BEGIN AVAILABLE RECORDS

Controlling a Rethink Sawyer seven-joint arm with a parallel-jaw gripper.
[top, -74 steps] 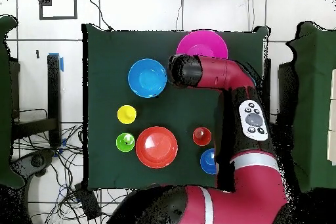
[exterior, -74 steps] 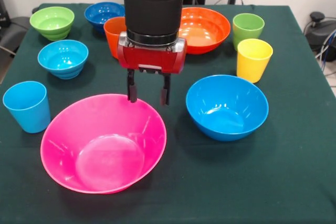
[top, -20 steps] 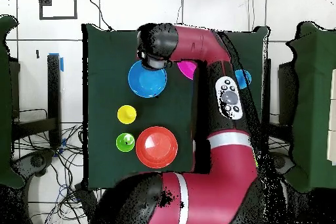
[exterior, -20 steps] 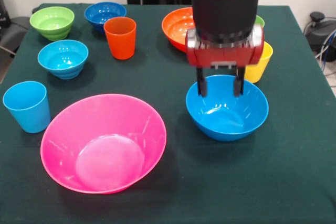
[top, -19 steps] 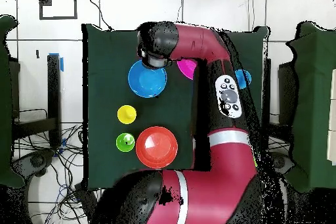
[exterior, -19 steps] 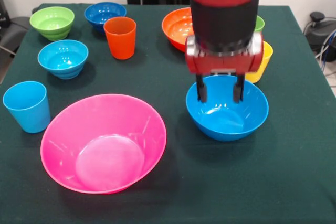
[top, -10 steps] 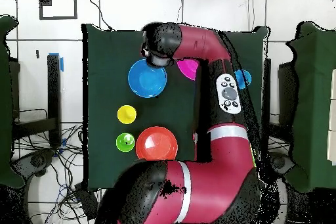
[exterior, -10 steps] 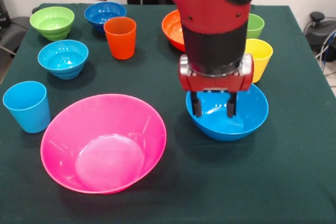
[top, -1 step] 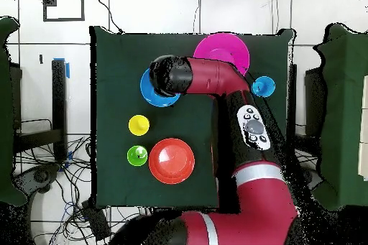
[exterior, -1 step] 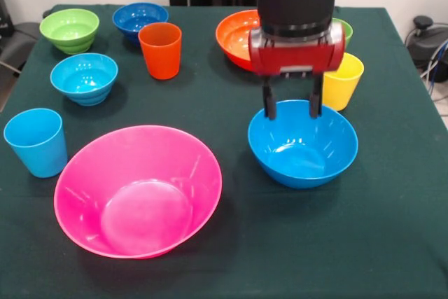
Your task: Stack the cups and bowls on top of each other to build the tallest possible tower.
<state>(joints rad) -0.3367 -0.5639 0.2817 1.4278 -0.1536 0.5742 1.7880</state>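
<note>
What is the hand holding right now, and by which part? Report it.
Nothing. The hand is open and empty, its fingers spread above the far rim of the large blue bowl, which sits on the table.

1. A dark green tablecloth (exterior, -1 step: 392, 243) covers the whole table, lying flat.
2. Seen from overhead, the surrounding floor (top, -1 step: 323, 5) is pale and crossed by thin dark lines.
3. A black square outline (top, -1 step: 63, 5) is marked on that floor, beyond one corner of the table.
4. Tangled cables (top, -1 step: 54, 185) trail across the floor beside the table.
5. A blue strip (top, -1 step: 67, 69) sits near the table's edge.
</note>
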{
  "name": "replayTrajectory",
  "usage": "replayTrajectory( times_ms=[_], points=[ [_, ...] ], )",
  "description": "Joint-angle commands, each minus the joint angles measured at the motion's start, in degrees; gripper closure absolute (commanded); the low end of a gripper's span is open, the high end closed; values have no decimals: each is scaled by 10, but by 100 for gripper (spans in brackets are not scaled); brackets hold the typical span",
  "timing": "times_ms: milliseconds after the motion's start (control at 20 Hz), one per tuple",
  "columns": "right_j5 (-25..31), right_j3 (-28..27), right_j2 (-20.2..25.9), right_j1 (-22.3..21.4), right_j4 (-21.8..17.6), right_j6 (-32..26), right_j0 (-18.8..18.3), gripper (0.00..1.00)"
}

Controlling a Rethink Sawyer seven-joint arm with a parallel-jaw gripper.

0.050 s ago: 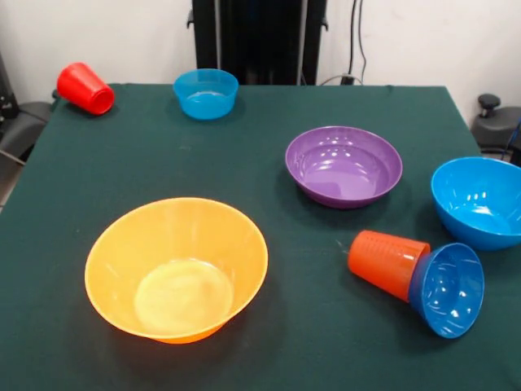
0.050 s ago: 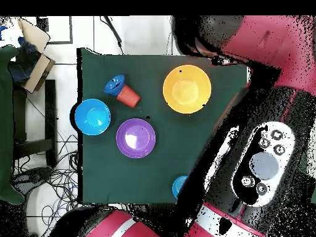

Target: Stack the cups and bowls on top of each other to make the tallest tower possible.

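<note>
crowding the table's (image 1: 244, 106) edges: red cup (image 1: 85, 87) on its side at a far corner, small blue bowl (image 1: 206, 93) beside, medium blue bowl (image 1: 480, 200) overhanging. yellow bowl (image 1: 177, 267), purple bowl (image 1: 343, 165) and tipped orange cup (image 1: 387, 262) in a blue bowl (image 1: 448, 289) sit inward. gripper unseen; its opening can't be told.

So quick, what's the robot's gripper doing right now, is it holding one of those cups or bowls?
Gripper: not seen in either view, so open, closed or holding something cannot be told.

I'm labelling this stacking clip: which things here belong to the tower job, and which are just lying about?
Job:
yellow-orange bowl
purple bowl
medium blue bowl
far small blue bowl
tipped small blue bowl
orange cup lying against it
red cup, on its side

Lying about:
cardboard box
floor cables
</note>
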Motion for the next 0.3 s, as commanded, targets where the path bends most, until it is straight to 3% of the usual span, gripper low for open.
replayTrajectory(
  times_ms=[50, 300],
  points=[
    [-1, -1, 69, 20, -34, -129, -3, 0],
    [-3, 7, 78, 12, -31, -138, -12, 0]
  ],
)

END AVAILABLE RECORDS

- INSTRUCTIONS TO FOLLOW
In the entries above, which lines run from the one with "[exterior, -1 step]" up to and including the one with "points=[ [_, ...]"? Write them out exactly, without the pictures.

- SOLUTION TO THIS EXERCISE
[exterior, -1 step] 
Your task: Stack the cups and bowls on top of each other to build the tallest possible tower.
<state>(joints rad) -0.3367 -0.5639 0.2817 1.4278 -0.1536 0.5742 1.7880</state>
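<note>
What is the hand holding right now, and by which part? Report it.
Nothing. The hand is open and empty, its fingers spread above the far rim of the large blue bowl, which sits on the table.

1. A dark green tablecloth (exterior, -1 step: 392, 243) covers the whole table, lying flat.
2. Seen from overhead, the surrounding floor (top, -1 step: 323, 5) is pale and crossed by thin dark lines.
3. A black square outline (top, -1 step: 63, 5) is marked on that floor, beyond one corner of the table.
4. Tangled cables (top, -1 step: 54, 185) trail across the floor beside the table.
5. A blue strip (top, -1 step: 67, 69) sits near the table's edge.
</note>
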{
  "name": "replayTrajectory",
  "usage": "replayTrajectory( times_ms=[_], points=[ [_, ...] ], )",

This exercise requires no further response.